▶ BRIEF
Work out how many lines of the data hold the string "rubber", and reply with that number alone.

Segment Start: DATA FOR THIS EXERCISE

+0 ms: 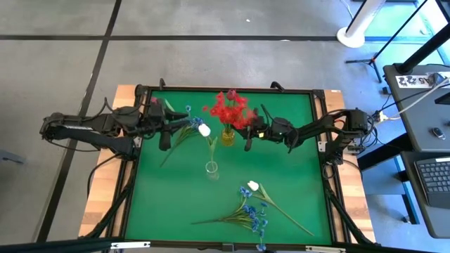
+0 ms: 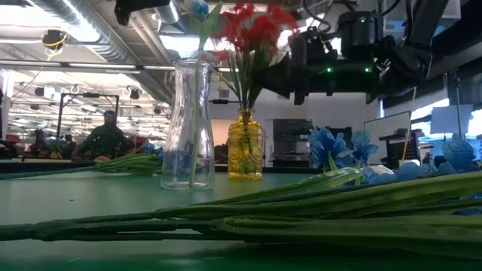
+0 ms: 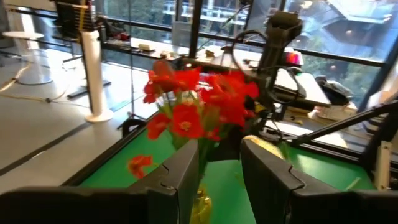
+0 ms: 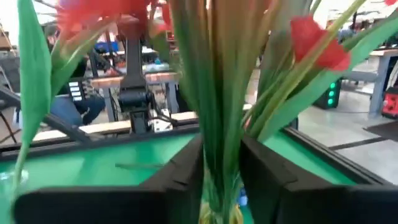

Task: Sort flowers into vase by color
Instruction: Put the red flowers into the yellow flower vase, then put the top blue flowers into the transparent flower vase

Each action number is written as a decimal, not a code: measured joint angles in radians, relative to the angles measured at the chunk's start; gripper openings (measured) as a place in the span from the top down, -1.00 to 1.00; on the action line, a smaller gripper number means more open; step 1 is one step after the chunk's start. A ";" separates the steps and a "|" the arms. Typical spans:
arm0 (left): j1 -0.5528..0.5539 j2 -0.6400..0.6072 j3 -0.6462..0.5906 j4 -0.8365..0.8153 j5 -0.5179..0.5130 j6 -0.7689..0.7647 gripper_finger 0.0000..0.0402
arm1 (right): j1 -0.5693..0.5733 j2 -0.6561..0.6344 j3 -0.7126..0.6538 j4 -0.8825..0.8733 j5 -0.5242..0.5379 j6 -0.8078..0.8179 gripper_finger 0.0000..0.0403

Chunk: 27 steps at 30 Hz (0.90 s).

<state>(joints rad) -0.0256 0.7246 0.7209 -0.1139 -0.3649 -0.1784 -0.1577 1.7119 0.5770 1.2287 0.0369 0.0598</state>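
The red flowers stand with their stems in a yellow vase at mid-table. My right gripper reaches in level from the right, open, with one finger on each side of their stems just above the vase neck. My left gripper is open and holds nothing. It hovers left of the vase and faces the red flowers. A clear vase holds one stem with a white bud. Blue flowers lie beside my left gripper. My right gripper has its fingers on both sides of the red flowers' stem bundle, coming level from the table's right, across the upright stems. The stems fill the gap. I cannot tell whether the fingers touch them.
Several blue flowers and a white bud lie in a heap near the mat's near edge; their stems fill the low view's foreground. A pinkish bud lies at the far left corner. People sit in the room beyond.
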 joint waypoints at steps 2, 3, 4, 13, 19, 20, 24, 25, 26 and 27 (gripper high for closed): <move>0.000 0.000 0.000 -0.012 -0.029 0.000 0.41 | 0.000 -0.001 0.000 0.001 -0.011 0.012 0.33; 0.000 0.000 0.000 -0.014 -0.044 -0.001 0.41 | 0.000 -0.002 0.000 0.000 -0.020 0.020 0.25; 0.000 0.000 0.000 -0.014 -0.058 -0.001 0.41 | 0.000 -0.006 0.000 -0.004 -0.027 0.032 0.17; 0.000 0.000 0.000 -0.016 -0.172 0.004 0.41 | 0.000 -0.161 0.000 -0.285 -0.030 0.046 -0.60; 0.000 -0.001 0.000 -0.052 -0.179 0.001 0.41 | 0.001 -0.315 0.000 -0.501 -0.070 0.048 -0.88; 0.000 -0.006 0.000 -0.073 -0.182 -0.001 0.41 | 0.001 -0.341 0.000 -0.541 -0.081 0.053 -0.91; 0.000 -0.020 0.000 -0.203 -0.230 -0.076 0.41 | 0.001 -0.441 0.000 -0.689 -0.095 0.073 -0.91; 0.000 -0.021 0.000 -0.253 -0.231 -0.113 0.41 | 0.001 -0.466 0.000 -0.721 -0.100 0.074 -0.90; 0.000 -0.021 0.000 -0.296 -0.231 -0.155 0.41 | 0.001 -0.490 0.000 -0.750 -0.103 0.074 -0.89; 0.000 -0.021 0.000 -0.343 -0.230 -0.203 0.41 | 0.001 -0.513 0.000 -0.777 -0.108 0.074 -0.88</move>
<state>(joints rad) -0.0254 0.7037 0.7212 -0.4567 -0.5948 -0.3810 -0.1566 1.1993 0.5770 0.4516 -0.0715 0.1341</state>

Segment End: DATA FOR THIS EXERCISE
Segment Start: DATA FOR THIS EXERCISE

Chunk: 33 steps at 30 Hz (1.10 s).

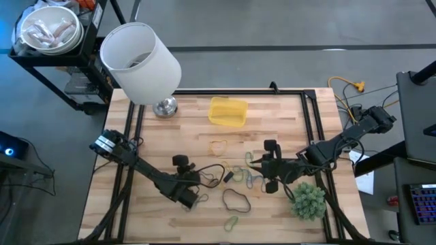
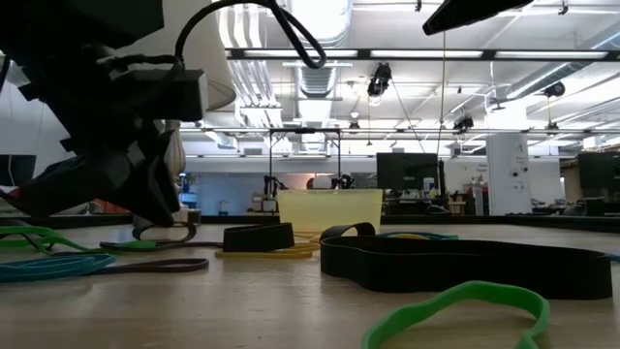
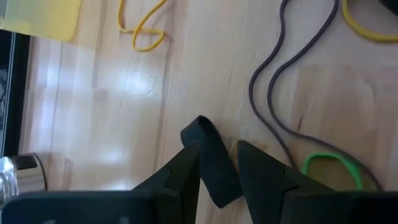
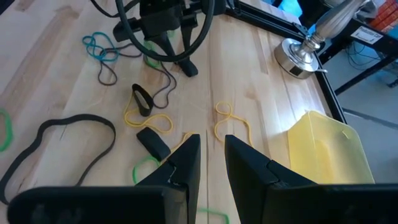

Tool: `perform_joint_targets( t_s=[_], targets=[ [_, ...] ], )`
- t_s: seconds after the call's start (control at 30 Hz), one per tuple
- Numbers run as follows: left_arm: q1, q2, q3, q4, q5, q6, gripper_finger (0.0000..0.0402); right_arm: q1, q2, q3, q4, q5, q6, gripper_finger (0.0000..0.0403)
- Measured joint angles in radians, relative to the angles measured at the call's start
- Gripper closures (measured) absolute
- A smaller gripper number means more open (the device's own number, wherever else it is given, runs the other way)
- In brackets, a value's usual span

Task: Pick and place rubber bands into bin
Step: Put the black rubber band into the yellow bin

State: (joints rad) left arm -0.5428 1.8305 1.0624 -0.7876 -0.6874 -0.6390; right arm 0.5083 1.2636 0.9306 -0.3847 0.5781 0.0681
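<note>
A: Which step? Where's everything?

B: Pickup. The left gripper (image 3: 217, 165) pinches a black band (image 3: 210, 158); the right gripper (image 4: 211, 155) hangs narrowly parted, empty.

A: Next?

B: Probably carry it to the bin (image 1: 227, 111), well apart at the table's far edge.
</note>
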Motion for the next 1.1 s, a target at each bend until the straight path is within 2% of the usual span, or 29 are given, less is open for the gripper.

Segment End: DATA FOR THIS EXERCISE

▶ RESPONSE TO THIS EXERCISE
2